Buna karşılık, Beşlerin veto yetkisine sahip olduğu Güvenlik Konseyi’nden benzeri karar tasarılarını geçirmek mümkün olmuyor. Önce 4 Kasım 2011, sonra 4 Şubat ve 19 Temmuz 2012 tarihlerinde Rusya ve Çin tasarılara karşı “veto” kullanarak, muhalif harekete karşı gerekli gördüğü şiddeti uygulayabilmesi için Baas rejimine imkân ve zaman tanıyan bir tür “carte blanche” gösteriyor. Rusya Büyükelçisi Suriye’ye olası askerî müdahaleyi önlemeyi veto gerekçeleri olarak ortaya koyuyor. Çin Daimi Temsilcisi Li Baodong ise, Suriye’de insan hakları ihlal edilmiyor da sadece iki taraf savaşıyormuş gibi, ABD ve AB ülkelerince sunulan tasarıyı “sadece taraflardan biri üzerinde baskı uygulamayı öngördüğü” için veto ettiklerini açıklıyor. Rusya ve Çin, yaklaşık bir yıldır ardı ardına kullandıkları bu vetolarla aslında Suriye’nin içişlerine karışmama ilkesini işletmiş ve Baas rejimine muhalefeti silah gücüyle alt etmesi için gereken oksijeni sağlamış oluyor.

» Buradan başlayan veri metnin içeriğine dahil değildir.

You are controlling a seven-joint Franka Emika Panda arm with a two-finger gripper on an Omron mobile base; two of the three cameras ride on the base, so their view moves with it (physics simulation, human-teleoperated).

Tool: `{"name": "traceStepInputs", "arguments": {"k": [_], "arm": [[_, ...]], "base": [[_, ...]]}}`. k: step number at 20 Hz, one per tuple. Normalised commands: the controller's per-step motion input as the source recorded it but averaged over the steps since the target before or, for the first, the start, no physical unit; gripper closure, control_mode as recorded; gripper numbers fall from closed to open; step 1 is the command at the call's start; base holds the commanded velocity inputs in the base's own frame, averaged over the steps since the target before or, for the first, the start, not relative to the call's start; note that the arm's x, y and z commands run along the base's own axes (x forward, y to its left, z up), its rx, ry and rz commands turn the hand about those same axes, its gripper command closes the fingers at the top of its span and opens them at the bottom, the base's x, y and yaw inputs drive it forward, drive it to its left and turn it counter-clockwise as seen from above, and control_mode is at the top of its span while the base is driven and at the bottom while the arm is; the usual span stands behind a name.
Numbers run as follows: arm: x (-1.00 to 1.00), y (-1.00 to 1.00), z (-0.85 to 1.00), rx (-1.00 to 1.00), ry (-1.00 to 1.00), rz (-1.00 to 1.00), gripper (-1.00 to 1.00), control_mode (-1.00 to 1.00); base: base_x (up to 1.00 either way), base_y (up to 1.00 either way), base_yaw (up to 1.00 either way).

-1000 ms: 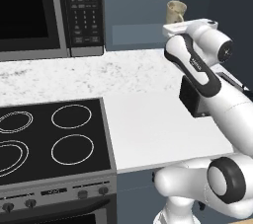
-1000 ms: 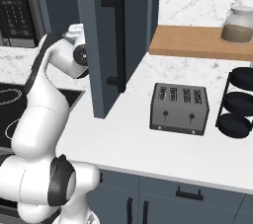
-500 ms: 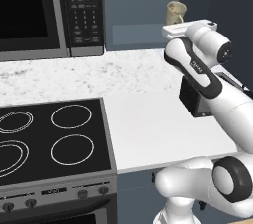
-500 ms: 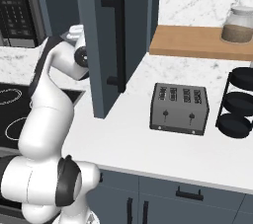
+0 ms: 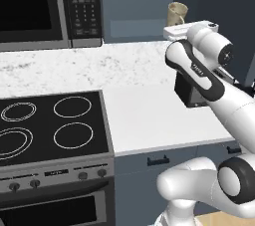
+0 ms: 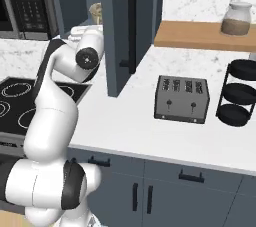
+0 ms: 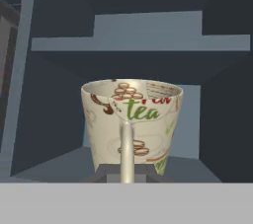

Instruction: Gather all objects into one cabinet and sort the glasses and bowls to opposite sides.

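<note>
While its handle faces the hand camera, the cream-beige printed mug (image 7: 131, 124) sits upright just above the dark two-finger gripper (image 7: 126, 171), whose jaws are clenched on that handle, before the open slate-blue wall cabinet (image 7: 148, 45).

Mug (image 7: 131, 122) glazed ceramic, cream, printed. Counter (image 5: 154, 115) smooth matt white; backsplash (image 5: 74, 65) speckled marble. Stovetop (image 5: 50, 125) glossy black glass. Toaster (image 6: 181, 99) brushed grey metal. Shelf (image 6: 205, 36) wood.
</note>
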Motion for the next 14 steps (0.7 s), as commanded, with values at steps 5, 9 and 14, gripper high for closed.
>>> {"name": "traceStepInputs", "arguments": {"k": [5, 9, 14], "arm": [[0.00, 0.00, 0.00, 0.00, 0.00, 0.00, 1.00, 1.00], [0.00, 0.00, 0.00, 0.00, 0.00, 0.00, 1.00, 1.00], [0.00, 0.00, 0.00, 0.00, 0.00, 0.00, 1.00, 1.00]], "base": [[-0.64, 0.33, 0.02], [-0.40, 0.74, 0.08], [-0.24, 0.99, 0.20]]}}
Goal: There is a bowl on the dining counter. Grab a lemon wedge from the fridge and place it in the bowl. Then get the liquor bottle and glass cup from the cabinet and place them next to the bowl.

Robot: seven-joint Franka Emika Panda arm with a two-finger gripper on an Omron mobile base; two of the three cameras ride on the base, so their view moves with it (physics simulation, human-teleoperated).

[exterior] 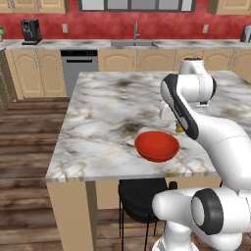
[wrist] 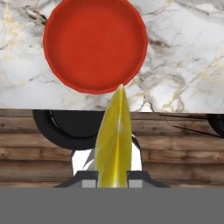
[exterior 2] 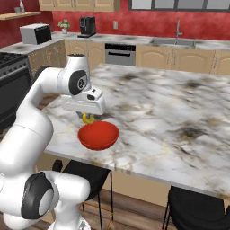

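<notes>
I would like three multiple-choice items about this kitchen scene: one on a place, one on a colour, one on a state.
1. Where does the bowl stand on the dining counter?
A. near the edge closest to the robot
B. at the far edge, by the sink
C. on the floor

2. What colour is the bowl?
A. white
B. red
C. blue

3. What is the state of the tool?
A. open and empty
B. shut on the lemon wedge
C. shut on a glass cup

Answers:
1. A, both base views show the bowl close to the near counter edge.
2. B, it is red in every view.
3. B, the hand view shows the yellow wedge held between the fingertips, not yet in the bowl.
</notes>
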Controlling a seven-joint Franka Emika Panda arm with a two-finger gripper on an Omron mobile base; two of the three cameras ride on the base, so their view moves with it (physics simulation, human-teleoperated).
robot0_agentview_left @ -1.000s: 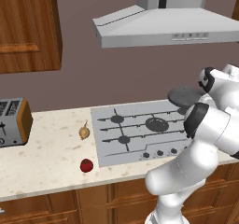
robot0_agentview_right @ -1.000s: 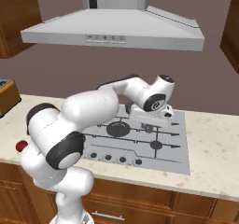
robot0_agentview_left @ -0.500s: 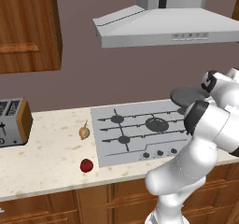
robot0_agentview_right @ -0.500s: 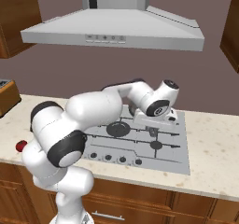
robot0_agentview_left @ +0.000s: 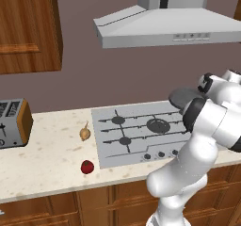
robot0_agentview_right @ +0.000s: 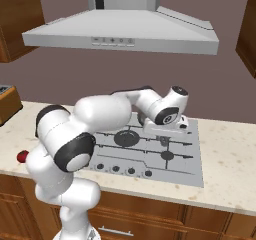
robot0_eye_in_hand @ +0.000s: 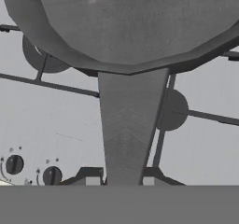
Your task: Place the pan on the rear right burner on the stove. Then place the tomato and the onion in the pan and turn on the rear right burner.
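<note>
The dark grey pan (robot0_eye_in_hand: 135, 22) hangs above the right rear part of the silver stove (robot0_agentview_left: 136, 147). My gripper (robot0_eye_in_hand: 122, 181) is shut on its long handle (robot0_eye_in_hand: 130, 125). In the left base view the pan (robot0_agentview_left: 185, 97) shows just left of my wrist. In the right base view my hand is over the stove's (robot0_agentview_right: 192, 171) rear right. The rear right burner is hidden under pan and hand. The tan onion (robot0_agentview_left: 85, 133) lies on the counter left of the stove. The red tomato (robot0_agentview_left: 87, 166) lies nearer the front edge and also shows in the right base view (robot0_agentview_right: 22, 156).
A toaster (robot0_agentview_left: 13, 123) stands at the counter's far left. A range hood (robot0_agentview_left: 164, 25) hangs above the stove. Small dark knobs (robot0_agentview_right: 116, 168) line the stove's front. Two black burner caps (robot0_eye_in_hand: 173, 108) and thin grates show beneath the pan.
My hand with the pan has shifted slightly right and dipped a little over the stove's right side. The onion and tomato have not moved.
</note>
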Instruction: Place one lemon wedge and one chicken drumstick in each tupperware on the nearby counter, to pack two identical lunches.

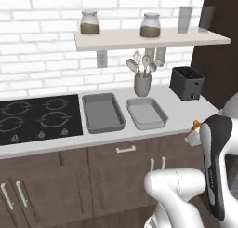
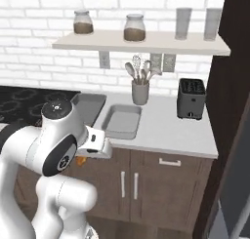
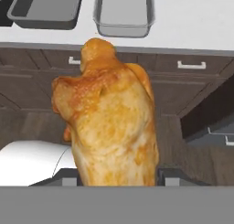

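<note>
The hand (image 3: 117,175) is closed on the chicken drumstick (image 3: 109,118), which rises between its two dark finger tips and hides much of what lies ahead. In the right base view the hand (image 2: 83,157) sits below the edge of the surface, in front of the dark cabinet doors, with a bit of orange drumstick (image 2: 81,160) showing under the white wrist; in the left base view a small orange tip (image 1: 197,125) peeks out by the arm.

Ahead of the hand and above it, on the off-white surface (image 3: 183,22), lie the two grey tupperware containers. The nearer one (image 3: 123,13) is straight ahead past the drumstick's top, and its floor looks bare. The other (image 3: 45,8) lies to its left, beside the black stovetop (image 1: 37,117); what shows of its inside is bare too.

Farther back stand a grey utensil holder (image 1: 142,85) with spoons and a whisk, just behind the nearer tupperware, and a black toaster (image 1: 187,83) off to the right. A wall shelf (image 1: 148,37) above carries two jars and two tumblers.

The front edge of the surface runs between the hand and the containers. The surface to the right of the nearer tupperware, up to the toaster, is open.
</note>
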Robot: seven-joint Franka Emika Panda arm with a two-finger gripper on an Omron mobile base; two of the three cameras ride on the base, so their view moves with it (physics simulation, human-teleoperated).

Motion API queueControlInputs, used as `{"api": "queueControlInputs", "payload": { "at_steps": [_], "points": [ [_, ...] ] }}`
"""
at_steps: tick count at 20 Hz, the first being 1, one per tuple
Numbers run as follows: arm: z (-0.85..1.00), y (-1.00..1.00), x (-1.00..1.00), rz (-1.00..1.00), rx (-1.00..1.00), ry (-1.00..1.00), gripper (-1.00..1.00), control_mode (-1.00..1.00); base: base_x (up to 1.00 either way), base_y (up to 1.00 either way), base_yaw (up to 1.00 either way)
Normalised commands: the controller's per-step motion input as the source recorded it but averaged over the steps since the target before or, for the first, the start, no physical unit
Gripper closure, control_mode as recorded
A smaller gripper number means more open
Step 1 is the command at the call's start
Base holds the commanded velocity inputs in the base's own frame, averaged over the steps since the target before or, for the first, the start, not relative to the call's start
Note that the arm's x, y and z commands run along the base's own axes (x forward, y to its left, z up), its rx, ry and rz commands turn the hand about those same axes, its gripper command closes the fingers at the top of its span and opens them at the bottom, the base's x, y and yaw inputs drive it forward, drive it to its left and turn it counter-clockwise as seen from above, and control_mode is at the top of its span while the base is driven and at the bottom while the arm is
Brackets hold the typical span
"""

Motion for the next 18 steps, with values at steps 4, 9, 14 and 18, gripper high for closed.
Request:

Baas rejimi, varlığını sürdürebilmek için uluslararası hukukta giderek zemin kaybettiğini vurguladığım içişlerine karışmama ilkesini savunuyor. Başbakan Yardımcısı Kadri Jamel, Rio Novosti ajansına “Batılı ülkeler Suriye’nin içişlerine karışmak için bahane arıyorlar. Biri uygun olmazsa diğerini bulacaklar” açıklamasını yapıyor doğal olarak. Sovyet Bloku çöktükten sonra, uluslararası arenayı hâlâ iki kutuplu dünyada yaşıyormuşuz gibi görmek ya da göstermek, demokrasi sorunu olan ülkeler kadar eski kalelerini elinde tutmak isteyen büyük devletlerin işine geliyor anlaşılan. Rusya Suriye’deki “stratejik çıkarları” nedeniyle Baas’ı destekleyebilir elbette ama Rusya’nın stratejik çıkarları üçüncü tarafların ağır insan haklarına yol açan bu rejime destek olmaları için gerekçe oluşturmuyor. Çünkü Suriye’nin kimin güdümünde olması değil, demokratik hukuk devletine dönüşmesi önemli olan. Başta Suriye, sonra Türkiye ve bölge halkları için...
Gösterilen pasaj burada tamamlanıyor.